▸ **About this task**: Every line between the top of the data below and the line with "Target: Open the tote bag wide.", both ends included, must be retyped exactly.

▸ **Collected material**:
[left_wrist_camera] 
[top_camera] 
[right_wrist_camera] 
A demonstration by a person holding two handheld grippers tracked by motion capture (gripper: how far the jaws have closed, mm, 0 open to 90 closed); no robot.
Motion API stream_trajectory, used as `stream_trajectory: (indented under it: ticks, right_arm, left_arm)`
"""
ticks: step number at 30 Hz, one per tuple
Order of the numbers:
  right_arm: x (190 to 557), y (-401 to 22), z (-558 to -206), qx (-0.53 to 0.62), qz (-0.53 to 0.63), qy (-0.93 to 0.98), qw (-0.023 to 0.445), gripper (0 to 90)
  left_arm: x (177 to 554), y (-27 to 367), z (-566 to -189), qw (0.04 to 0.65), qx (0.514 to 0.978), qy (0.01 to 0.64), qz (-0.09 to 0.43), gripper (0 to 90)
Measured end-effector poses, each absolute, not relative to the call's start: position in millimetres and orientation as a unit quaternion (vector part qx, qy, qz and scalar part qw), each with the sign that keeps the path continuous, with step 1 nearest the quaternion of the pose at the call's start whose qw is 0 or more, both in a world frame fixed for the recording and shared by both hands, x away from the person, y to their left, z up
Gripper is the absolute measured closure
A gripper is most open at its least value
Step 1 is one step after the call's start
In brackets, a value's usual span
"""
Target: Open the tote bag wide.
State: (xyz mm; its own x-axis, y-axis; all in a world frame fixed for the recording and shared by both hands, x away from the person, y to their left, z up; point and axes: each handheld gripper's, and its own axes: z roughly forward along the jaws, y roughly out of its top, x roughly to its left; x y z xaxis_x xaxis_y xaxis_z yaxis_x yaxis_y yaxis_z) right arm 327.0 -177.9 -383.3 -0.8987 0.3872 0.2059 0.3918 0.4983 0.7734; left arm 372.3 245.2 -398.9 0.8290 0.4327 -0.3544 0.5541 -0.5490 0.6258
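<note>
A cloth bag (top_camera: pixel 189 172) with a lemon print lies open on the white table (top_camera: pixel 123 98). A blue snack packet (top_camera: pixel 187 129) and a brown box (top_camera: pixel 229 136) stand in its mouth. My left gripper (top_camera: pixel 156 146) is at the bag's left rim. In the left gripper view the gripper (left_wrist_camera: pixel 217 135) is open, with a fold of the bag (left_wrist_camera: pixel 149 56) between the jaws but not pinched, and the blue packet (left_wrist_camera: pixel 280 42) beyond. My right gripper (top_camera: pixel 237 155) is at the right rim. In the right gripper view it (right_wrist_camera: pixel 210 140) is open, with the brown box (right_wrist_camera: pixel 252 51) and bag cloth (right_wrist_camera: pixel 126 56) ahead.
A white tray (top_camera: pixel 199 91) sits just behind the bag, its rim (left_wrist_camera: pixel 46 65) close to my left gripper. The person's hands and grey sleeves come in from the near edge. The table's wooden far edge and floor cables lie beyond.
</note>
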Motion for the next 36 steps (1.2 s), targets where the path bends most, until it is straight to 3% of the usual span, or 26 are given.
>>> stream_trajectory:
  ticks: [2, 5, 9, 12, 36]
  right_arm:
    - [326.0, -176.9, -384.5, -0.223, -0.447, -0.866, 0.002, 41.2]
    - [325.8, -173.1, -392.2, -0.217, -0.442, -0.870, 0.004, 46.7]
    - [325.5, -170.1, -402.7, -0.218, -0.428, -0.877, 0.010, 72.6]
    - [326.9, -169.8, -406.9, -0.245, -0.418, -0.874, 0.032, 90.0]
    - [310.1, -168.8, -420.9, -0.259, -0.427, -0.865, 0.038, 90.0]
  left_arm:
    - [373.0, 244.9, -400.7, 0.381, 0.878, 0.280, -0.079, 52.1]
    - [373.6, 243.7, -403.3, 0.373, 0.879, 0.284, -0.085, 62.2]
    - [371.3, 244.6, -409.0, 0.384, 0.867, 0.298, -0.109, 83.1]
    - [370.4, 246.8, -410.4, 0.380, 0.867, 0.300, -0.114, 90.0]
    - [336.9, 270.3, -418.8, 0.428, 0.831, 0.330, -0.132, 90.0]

▸ **Your response**:
[left_wrist_camera] 
[top_camera] 
[right_wrist_camera] 
A demonstration by a person holding two handheld grippers tracked by motion capture (gripper: how far the jaws have closed, mm, 0 open to 90 closed); no robot.
Motion API stream_trajectory, used as `stream_trajectory: (indented under it: ticks, right_arm, left_arm)`
"""
ticks: step number at 30 Hz, one per tuple
Order of the numbers:
  right_arm: x (190 to 557), y (-401 to 22), z (-558 to -206), qx (-0.53 to 0.62), qz (-0.53 to 0.63), qy (-0.93 to 0.98), qw (-0.023 to 0.445), gripper (0 to 90)
  left_arm: x (177 to 554), y (-27 to 367), z (-566 to -189), qw (0.04 to 0.65), qx (0.514 to 0.978), qy (0.01 to 0.64), qz (-0.09 to 0.43), gripper (0 to 90)
Measured end-effector poses, each absolute, not relative to the call's start: position in millimetres and orientation as a unit quaternion (vector part qx, qy, qz and scalar part qw), each with the sign that keeps the path continuous, with step 1 nearest the quaternion of the pose at the call's start whose qw is 0 or more, both in a world frame fixed for the recording and shared by both hands, x away from the person, y to their left, z up
Gripper is the absolute measured closure
A gripper is most open at its least value
Step 1 is one step after the call's start
In brackets, a value's usual span
"""
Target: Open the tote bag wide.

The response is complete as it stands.